Sahnenin gerisindeki o tanıdık sessizlik, bir cerrahın hayatının ayrılmaz parçasıydı. Hastanenin acil servisi genellikle kaotik bir mekân olsa da, benim için her şey belirli bir düzen içinde gerçekleşiyordu. Ben İnci Aksoy 28 Yaşındayım. Son birkaç yıldır cerrah olarak hastaların hayatlarını kurtarma sorumluluğunu omuzlarımda taşıyordum.Bu sabah gökyüzü kapalı ve griydi, şehirdeki tipik hava durumunu yansıtıyordu. Hızlı bir kahvaltı yapıp hastaneye gitmeden önce gazeteye göz gezdirdim, ama haberler hep aynıydı: şehirdeki suçlar, yolsuzluklar ve diğer karanlık olaylar. Bu tür haberleri okudukça dünyaya olan güven sarsılıyordu. Neyse ki, hastanede insan hayatını kurtarma umudu hala vardı.
Hastaneye vardığımda ekibimle hızlıca toplantı yapıp günün hasta kayıtlarını inceledik. Şu ana kadar sıradan bir gün geçiyordu.
Akşam nöbetim başlamıştı ve odama doğru yola koyulurken hastanenin genel gürültüsü arasında birinin yüksek sesle tartıştığını duydum. Bu tartışma, hastanenin sessizliğini bozan tek şeydi. Merakla sesin kaynağını araştırmak için yürüdüm ve acil servis koridorlarına adım attım.
Sesin geldiği yere yaklaştıkça, tartışmanın ciddiyetini daha iyi anlayabiliyordum. Bir grup hemşire ve doktor, bir adamın üzerine titriyordu. Hemen koridora doğru ilerledim ve baş hemşireye ne olduğunu sordum.

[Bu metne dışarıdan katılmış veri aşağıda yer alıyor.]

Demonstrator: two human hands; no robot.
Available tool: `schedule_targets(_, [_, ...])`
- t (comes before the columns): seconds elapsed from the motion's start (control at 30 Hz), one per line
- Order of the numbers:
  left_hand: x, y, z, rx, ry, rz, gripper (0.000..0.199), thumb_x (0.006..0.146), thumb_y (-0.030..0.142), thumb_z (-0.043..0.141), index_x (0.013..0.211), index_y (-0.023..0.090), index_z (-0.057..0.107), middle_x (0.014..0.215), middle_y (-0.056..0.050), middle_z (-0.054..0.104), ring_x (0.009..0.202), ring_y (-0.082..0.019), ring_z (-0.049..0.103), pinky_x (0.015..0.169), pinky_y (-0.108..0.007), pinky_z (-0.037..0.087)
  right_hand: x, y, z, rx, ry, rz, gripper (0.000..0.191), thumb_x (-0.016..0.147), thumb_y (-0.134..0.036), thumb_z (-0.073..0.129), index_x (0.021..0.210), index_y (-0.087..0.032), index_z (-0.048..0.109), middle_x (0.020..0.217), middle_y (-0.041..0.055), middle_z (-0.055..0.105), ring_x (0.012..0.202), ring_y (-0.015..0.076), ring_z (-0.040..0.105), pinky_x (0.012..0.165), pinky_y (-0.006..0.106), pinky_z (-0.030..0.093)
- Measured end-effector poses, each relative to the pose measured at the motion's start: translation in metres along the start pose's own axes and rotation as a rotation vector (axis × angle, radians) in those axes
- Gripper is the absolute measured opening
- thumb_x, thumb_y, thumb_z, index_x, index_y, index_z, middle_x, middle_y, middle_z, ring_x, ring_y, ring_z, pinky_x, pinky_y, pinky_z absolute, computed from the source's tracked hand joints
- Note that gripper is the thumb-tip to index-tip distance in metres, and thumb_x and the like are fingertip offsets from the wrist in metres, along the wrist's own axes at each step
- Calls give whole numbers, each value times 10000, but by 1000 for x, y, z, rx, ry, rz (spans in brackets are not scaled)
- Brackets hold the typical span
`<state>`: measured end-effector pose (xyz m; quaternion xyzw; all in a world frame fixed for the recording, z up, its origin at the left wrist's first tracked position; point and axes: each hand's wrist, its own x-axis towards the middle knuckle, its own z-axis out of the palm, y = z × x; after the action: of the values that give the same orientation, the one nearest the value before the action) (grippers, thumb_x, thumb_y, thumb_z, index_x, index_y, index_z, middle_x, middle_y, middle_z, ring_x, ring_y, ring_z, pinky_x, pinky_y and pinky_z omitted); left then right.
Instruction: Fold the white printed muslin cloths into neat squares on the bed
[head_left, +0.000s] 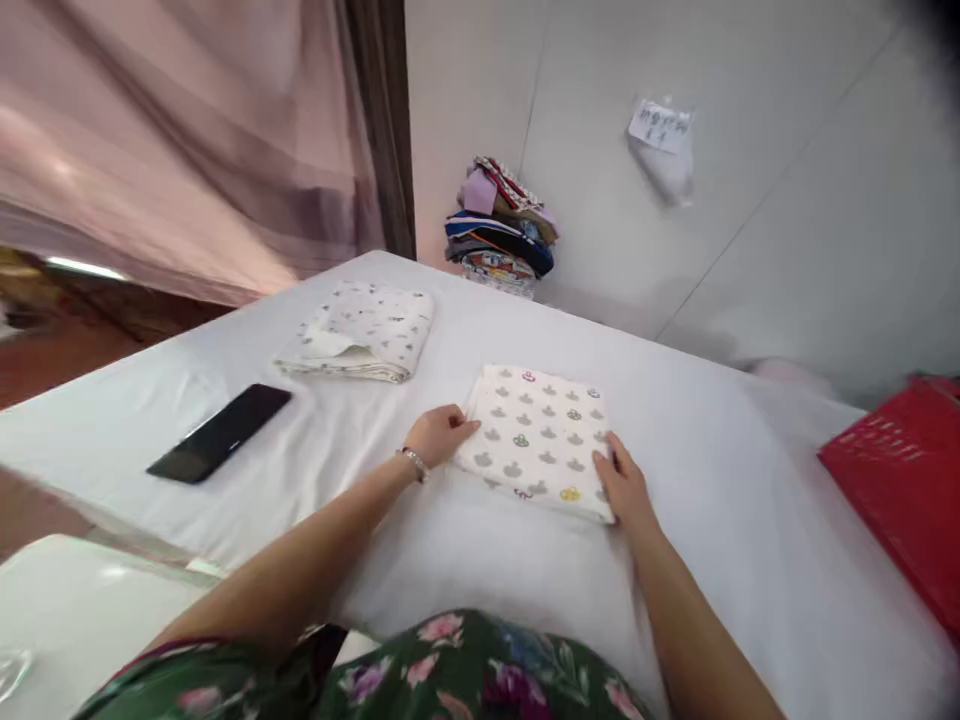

Birkaç gün önce ağır silahlı yaralanmayla acile gelen hastaydı bu adam. Vaka gece saat 2:30'da gelmişti ve ameliyatına giren cerrah bendim.
"Bu adam Savcı Belgin Kaya'nın yakından ilgilendiği bir davadan çıkan bir şahıs" dedi Baş Hemşire, endişeyle. "Savcı adamın ifadesini almak için hastaneye geldi ancak adamın durumu kritik. Adam o silahlı saldırıda birkaç kişiyi yaralamış sanırım. Şimdi ne yapacağımızı bilemiyoruz."
Belgin Kaya. Adını duydum ama kendisiyle tanışmamıştım. O, İstanbul'un en ünlü Cumhuriyet Savcılarından biriydi ve sert tavırlarıyla biliniyordu. Ancak, ne tür bir etkisi olduğunu merak ediyordum. İşin içine bir savcı girince işler kesinlikle karmaşıklaşıyordu.
O sırada, koridorun diğer ucundan bir kadın belirgin bir şekilde yürüyerek yaklaştı. Yüksek topuklu ayakkabıları, hızlı adımları ve kararlı bakışları, ne kadar ciddi bir insan olduğunu hemen gösteriyordu. Gözlerindeki keskin bakış, ortamdaki herkesin ondan çekinmesine neden oluyordu. Onun Belgin Kaya olduğunu anladım.
Baş Hemşire Azra'nın yanına doğru ilerledi ve Çantasından Savcı kimliğini çıkarttı. "Savcı Belgin Kaya"
"Şahıs ne durumda?" diye sordu Belgin Savcı hemşireye. Sesindeki kesinlik ve sertlik hemen dikkat çekiciydi.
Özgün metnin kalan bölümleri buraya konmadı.